**The task**. Using the data that follows, say how many lines contain the word "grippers", giving the number by itself.

**Data excerpts**.
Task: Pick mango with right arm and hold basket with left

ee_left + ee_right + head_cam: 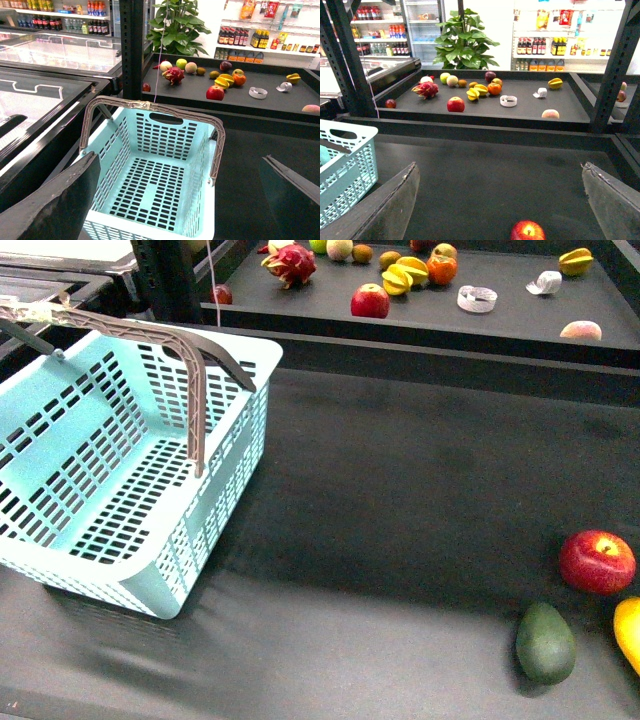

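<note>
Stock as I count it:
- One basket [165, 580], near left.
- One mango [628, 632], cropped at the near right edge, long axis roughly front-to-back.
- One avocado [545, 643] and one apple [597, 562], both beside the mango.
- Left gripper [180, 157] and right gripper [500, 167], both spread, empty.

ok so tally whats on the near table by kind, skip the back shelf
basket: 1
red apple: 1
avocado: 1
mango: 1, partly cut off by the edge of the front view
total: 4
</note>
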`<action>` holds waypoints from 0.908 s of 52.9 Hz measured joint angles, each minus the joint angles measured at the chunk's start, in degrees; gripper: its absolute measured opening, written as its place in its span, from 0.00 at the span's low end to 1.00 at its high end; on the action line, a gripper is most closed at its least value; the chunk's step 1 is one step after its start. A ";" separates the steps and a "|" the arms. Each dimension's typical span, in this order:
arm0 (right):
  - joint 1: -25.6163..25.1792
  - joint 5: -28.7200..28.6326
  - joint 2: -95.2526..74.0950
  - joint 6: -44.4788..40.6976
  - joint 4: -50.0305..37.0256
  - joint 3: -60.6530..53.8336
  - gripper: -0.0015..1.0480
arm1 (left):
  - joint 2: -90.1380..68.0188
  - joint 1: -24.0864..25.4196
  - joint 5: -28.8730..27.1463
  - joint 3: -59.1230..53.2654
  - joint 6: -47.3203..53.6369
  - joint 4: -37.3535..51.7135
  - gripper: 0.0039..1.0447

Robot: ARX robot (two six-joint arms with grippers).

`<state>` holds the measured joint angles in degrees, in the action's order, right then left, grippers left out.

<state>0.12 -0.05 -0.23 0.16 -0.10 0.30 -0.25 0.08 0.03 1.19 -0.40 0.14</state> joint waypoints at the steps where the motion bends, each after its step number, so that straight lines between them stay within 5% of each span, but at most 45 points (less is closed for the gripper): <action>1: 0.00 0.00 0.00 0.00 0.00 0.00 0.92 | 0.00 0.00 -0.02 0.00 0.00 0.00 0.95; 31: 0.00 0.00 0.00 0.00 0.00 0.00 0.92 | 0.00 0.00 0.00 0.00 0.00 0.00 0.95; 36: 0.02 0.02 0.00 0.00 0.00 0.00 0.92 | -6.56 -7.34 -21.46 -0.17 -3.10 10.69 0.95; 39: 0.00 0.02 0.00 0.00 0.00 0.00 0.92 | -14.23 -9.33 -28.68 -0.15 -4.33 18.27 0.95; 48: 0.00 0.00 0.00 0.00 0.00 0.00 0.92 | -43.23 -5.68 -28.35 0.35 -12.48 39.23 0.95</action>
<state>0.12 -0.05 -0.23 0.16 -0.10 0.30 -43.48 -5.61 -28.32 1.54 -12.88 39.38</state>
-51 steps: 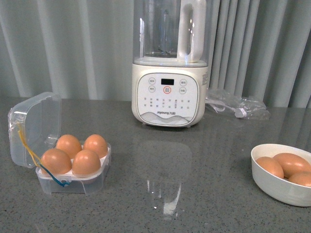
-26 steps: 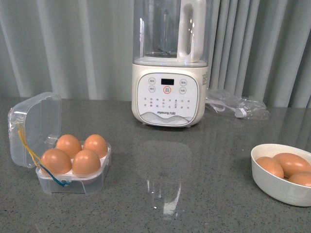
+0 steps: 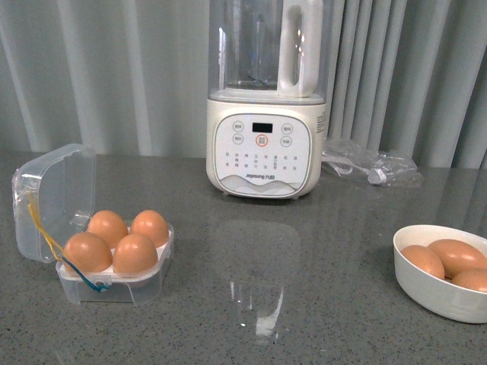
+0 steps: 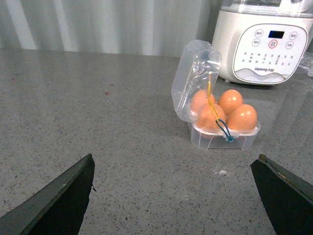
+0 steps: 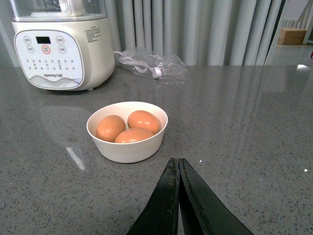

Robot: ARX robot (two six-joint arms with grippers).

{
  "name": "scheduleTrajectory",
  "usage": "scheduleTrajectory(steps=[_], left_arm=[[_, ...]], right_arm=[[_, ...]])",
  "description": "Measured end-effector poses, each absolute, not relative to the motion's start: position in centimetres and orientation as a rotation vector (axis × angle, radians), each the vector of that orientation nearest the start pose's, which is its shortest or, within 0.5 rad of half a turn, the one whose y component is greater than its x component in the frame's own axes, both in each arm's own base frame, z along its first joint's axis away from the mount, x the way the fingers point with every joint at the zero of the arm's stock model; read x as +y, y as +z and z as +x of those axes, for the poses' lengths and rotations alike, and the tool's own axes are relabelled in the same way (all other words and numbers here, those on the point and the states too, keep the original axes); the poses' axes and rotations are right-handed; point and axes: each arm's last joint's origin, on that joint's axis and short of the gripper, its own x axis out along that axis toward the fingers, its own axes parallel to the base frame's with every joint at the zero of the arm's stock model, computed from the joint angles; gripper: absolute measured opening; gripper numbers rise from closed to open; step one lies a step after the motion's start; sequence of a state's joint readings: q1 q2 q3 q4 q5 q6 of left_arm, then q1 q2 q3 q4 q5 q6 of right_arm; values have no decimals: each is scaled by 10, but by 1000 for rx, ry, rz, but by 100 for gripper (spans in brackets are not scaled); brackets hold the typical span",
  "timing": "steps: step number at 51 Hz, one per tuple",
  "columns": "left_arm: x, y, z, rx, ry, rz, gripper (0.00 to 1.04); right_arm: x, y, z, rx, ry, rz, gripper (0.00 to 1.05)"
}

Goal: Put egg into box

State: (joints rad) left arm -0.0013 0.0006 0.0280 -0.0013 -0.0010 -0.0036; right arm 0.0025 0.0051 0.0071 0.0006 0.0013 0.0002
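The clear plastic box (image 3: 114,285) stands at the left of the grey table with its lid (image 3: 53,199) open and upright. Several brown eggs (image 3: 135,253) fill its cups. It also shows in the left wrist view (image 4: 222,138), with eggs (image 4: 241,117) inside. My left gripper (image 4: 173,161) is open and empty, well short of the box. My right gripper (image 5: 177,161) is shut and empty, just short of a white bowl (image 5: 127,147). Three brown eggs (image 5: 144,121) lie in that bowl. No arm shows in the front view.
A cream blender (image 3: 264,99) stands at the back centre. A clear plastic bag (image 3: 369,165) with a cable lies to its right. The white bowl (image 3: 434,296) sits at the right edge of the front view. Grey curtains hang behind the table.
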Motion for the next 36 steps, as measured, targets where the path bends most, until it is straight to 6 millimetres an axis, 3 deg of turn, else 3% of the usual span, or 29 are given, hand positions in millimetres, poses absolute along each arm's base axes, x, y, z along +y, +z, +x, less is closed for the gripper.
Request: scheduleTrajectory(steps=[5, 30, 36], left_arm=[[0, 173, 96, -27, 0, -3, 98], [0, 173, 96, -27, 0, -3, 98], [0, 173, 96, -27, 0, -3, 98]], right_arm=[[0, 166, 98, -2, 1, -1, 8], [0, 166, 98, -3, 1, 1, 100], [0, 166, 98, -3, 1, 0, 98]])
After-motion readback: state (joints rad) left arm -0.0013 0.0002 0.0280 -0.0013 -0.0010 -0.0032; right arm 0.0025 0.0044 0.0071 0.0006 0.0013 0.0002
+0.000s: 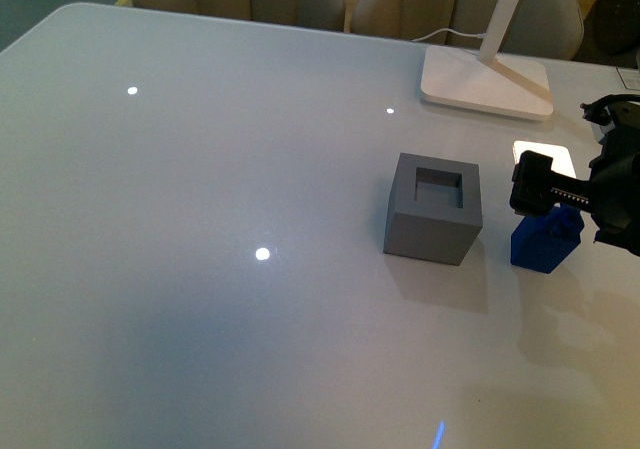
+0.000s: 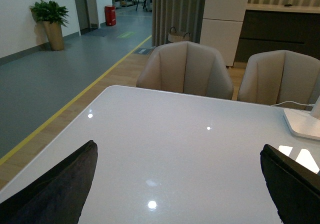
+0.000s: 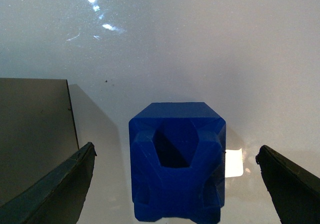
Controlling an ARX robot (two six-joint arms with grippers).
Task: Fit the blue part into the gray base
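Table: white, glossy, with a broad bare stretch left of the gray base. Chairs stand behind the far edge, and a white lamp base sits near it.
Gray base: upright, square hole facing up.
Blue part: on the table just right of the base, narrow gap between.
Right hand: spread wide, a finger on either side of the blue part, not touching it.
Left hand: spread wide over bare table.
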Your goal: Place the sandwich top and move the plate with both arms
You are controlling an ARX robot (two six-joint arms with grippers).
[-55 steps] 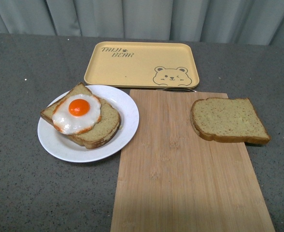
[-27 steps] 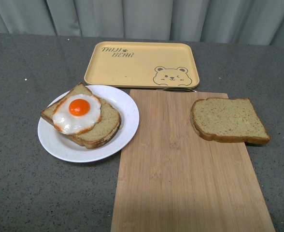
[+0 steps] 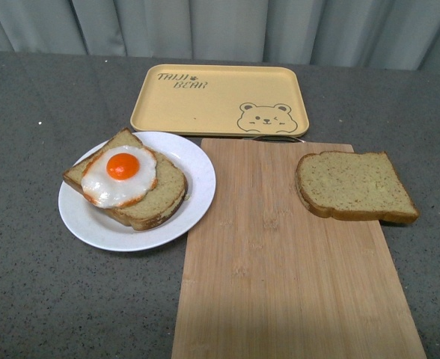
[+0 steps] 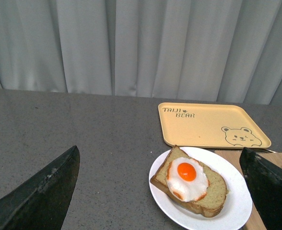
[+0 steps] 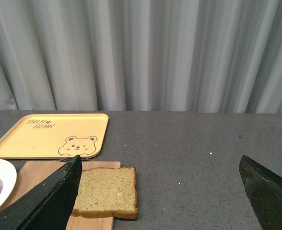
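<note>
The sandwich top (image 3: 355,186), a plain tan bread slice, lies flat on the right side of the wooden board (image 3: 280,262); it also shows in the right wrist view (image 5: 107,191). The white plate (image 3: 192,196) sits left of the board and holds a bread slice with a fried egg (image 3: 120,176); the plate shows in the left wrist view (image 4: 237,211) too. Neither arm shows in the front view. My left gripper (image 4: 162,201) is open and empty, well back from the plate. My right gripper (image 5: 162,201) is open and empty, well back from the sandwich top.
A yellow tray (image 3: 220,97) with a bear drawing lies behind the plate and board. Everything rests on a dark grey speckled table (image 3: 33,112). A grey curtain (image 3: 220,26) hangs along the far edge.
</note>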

**Output of the task**. 5